Tuesday 24 November 2009

Ponies, people, the Bible, Jesus and me

Recently I spent a while chatting with someone using the nick ponygirl in a chat room. For over a year now she explained that she has lived as a ponygirl.

She has an owner … who owns five pony girls at the moment. Some of the things that she has mentioned:

  • It’s not a sexual thing.
  • She hasn’t been forced into it.
  • She is happy.
  • The ponies spend a lot of time restrained in various ways … mostly, I think, in ways that make it feel more like being a pony
  • They don’t talk
  • The ponies are trained
  • They are disciplined
  • They are well cared for
  • The pony that I talked with has access to the internet once in a while
  • Her family visit her every so often. They don’t find it easy … but they accept her choice. She doesn’t speak to them when they visit, but they do communicate by email

She said that the thing that she likes most is a sense of belonging.

In some ways, it’s not easy to understand why anyone would want to do this.

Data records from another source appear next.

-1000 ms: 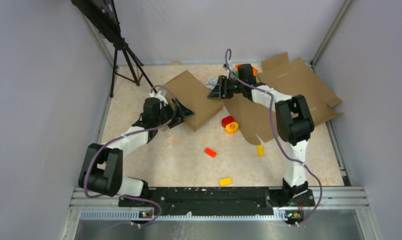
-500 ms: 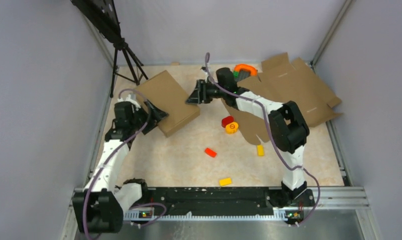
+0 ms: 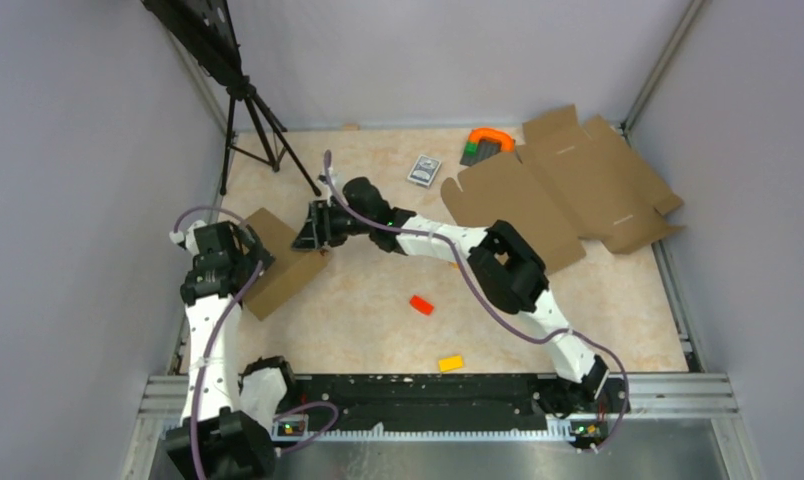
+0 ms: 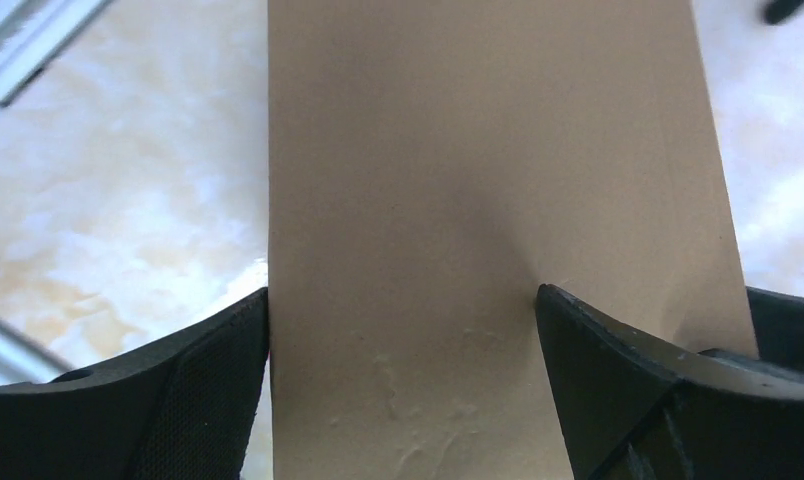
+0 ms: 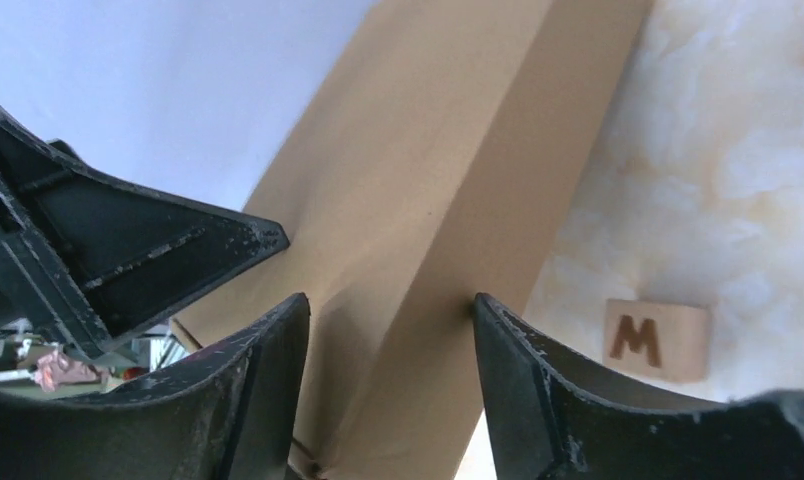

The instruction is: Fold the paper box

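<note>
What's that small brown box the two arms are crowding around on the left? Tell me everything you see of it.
The brown box is plain, unprinted cardboard: closed, flat and rectangular, its face slightly wrinkled. It sits askew at the left of the table. The right gripper pinches its thin side between both fingers; the fingers of the left gripper flank its broad face, but whether they clamp it is unclear.

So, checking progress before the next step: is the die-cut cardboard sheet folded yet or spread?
Spread: the paper box lies flat, flaps and tabs splayed outward.
</note>
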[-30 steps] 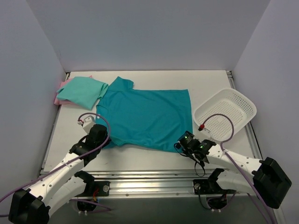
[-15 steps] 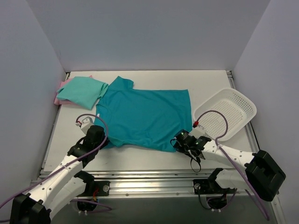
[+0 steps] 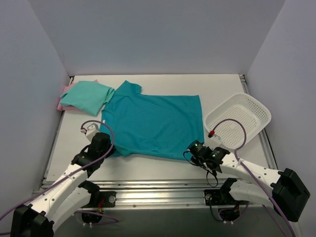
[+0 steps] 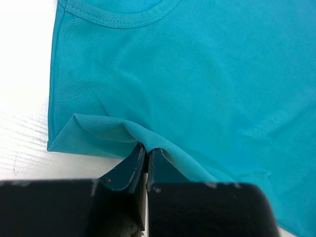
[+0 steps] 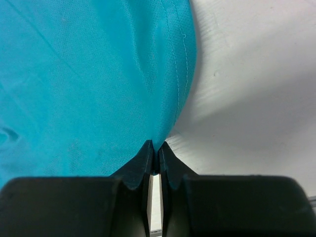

I think that quite lot of people would also find it hard to understand what it is that makes a guy want to wear makeup, a wig and a dress.

It’s not natural I’ve heard people say. I’ve even heard myself say it.

But is clothing natural? Plastic? Automobiles? Aeroplanes?

Maybe it’s really more about acceptability than it is about naturalness?

And different things are acceptable to different people.

Plastic, aeroplanes and just wars are acceptable to many people.

Pony girls and transvestites, gays and lesbians maybe to less.

There was a time when the Bible helped me decide what was acceptable and what wasn’t.

I was more of a “hate the sin but love the sinner” kind of person - as opposed to the “fire and brimstone” variety.

Nevertheless, the Bible was the final arbiter when it came to acceptability.

And yet looking back at those times, it was really my interpretation of the Bible that was the arbiter.

And my interpretation of the Bible was always flawed.

I think, in a way, everyone’s interpretation is flawed.

I mean … is it acceptable for women to speak in church? To commit genocide if God tells you to do it? To work on Sunday – or maybe that should be Saturday? To speak in tongues without an interpretation? To use contraceptives? To kill? To be gay? Lesbian? Transsexual? Transvestite? Pony girl? To manufacture weapons? To trade unjustly? To have two coats while someone else has none? To respond to one slap in the face with another?

Different Bible believing people have different answers to these questions.

Back in 1973, just after being Born Again, I remember reading a book Genesis in Space and Time by Francis Schaeffer. Even then it seemed odd to me that the author was adamant that the existence of a real Adam and Eve were fundamental beliefs, but that the story of creation in six days and the eating of the fruit of knowledge could just be viewed as allegories.

And I have had conversations with people that find it easy to own a whole collection of coats and yet condemn, absolutely, a whole series of perversions.

I know, for sure, that I am far from perfection. A little like Amy Ray’s friend:

My friend Tanner she says,
"Y'know me and Jesus we're of the same heart
The only thing that keeps us distant is that I keep fuckin' up"

And I do.

Back at Sparkle, I remember the policeman saying that his view of bad-mouthing members of the trans-gendered community was that it was similar to the racist comments that people make.

Not so very long ago, a man that lived in a Bible believing God-fearing part of the world had a dream:

I have a dream that one day this nation will rise up and live out the true meaning of its creed: "We hold these truths to be self-evident, that all men are created equal."

I have a dream that one day on the red hills of Georgia, the sons of former slaves and the sons of former slave owners will be able to sit down together at the table of brotherhood.

I have a dream that one day even the state of Mississippi, a state sweltering with the heat of injustice, sweltering with the heat of oppression, will be transformed into an oasis of freedom and justice.

I have a dream that my four little children will one day live in a nation where they will not be judged by the color of their skin but by the content of their character.

I have a dream today!

I have a dream that one day, down in Alabama, with its vicious racists, with its governor having his lips dripping with the words of "interposition" and "nullification" -- one day right there in Alabama little black boys and black girls will be able to join hands with little white boys and white girls as sisters and brothers.

I have a dream today!

Y’know. I think that pony girls, gay, lesbian and transgendered people are mostly just wanting to be free to be themselves.